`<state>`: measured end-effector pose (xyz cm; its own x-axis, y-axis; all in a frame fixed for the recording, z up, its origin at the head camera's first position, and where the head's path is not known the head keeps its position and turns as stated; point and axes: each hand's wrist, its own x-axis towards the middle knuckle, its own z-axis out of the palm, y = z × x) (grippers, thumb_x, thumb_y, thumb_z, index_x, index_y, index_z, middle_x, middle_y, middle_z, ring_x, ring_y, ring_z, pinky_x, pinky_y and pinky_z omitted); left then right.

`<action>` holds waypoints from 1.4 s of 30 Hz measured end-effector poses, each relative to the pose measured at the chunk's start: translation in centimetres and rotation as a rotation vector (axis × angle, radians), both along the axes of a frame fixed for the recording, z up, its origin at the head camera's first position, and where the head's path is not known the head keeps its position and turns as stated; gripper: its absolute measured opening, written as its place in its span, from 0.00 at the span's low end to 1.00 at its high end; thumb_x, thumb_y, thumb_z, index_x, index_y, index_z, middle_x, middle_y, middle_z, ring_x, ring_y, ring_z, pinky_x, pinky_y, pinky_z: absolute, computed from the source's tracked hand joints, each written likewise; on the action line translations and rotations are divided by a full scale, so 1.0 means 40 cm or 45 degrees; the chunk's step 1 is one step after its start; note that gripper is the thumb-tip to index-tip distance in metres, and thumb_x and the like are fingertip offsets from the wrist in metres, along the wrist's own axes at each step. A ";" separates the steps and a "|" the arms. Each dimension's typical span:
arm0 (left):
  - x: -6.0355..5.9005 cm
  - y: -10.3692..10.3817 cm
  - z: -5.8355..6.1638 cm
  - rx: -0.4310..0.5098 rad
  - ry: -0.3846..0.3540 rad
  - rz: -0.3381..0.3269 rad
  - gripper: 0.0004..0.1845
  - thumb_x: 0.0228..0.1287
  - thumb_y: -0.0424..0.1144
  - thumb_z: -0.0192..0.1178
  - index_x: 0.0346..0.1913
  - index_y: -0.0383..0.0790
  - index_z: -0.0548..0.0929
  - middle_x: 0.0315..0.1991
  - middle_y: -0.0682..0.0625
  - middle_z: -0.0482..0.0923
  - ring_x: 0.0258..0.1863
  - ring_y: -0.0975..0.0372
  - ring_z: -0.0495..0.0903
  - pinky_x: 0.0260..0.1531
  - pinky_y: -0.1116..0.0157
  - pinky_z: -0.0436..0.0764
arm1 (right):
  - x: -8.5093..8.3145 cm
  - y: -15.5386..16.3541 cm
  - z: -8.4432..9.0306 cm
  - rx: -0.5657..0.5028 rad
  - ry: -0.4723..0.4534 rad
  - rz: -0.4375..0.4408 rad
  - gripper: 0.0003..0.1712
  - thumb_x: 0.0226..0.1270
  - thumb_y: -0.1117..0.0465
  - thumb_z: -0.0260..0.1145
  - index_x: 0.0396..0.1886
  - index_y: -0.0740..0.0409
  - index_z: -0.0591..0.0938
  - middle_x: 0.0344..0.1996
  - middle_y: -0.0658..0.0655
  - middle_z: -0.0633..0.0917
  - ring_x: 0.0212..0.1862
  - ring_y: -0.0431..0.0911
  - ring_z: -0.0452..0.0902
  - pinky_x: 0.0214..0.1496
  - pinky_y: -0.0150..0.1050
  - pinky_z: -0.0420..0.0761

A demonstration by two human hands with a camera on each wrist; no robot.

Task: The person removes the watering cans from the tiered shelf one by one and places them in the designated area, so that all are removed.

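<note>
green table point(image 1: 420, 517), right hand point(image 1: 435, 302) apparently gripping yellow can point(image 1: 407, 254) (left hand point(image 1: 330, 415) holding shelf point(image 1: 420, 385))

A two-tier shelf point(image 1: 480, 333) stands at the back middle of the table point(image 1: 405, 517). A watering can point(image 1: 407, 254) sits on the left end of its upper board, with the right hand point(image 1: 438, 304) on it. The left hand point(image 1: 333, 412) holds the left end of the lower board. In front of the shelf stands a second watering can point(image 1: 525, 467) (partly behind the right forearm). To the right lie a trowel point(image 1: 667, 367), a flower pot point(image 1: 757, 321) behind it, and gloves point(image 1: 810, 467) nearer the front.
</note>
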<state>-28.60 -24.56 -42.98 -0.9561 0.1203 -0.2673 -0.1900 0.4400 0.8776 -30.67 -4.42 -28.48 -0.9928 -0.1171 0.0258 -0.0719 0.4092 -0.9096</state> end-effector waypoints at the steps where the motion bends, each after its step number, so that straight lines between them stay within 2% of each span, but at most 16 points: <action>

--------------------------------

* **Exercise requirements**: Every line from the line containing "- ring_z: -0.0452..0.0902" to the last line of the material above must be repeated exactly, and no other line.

* **Solution for this exercise**:
  - ring_z: -0.0452..0.0902
  - pinky_x: 0.0214..0.1496
  - pinky_y: -0.0150..0.1050
  - pinky_z: -0.0420..0.0761

A demonstration by two human hands with a camera on each wrist; no robot.

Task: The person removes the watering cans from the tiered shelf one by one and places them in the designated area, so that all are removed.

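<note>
green table point(image 1: 420, 517), right hand point(image 1: 435, 302) apparently gripping yellow can point(image 1: 407, 254) (left hand point(image 1: 330, 415) holding shelf point(image 1: 420, 385))

A two-tier shelf point(image 1: 480, 333) stands at the back middle of the table point(image 1: 405, 517). A watering can point(image 1: 407, 254) sits on the left end of its upper board, with the right hand point(image 1: 438, 304) on it. The left hand point(image 1: 333, 412) holds the left end of the lower board. In front of the shelf stands a second watering can point(image 1: 525, 467) (partly behind the right forearm). To the right lie a trowel point(image 1: 667, 367), a flower pot point(image 1: 757, 321) behind it, and gloves point(image 1: 810, 467) nearer the front.
</note>
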<state>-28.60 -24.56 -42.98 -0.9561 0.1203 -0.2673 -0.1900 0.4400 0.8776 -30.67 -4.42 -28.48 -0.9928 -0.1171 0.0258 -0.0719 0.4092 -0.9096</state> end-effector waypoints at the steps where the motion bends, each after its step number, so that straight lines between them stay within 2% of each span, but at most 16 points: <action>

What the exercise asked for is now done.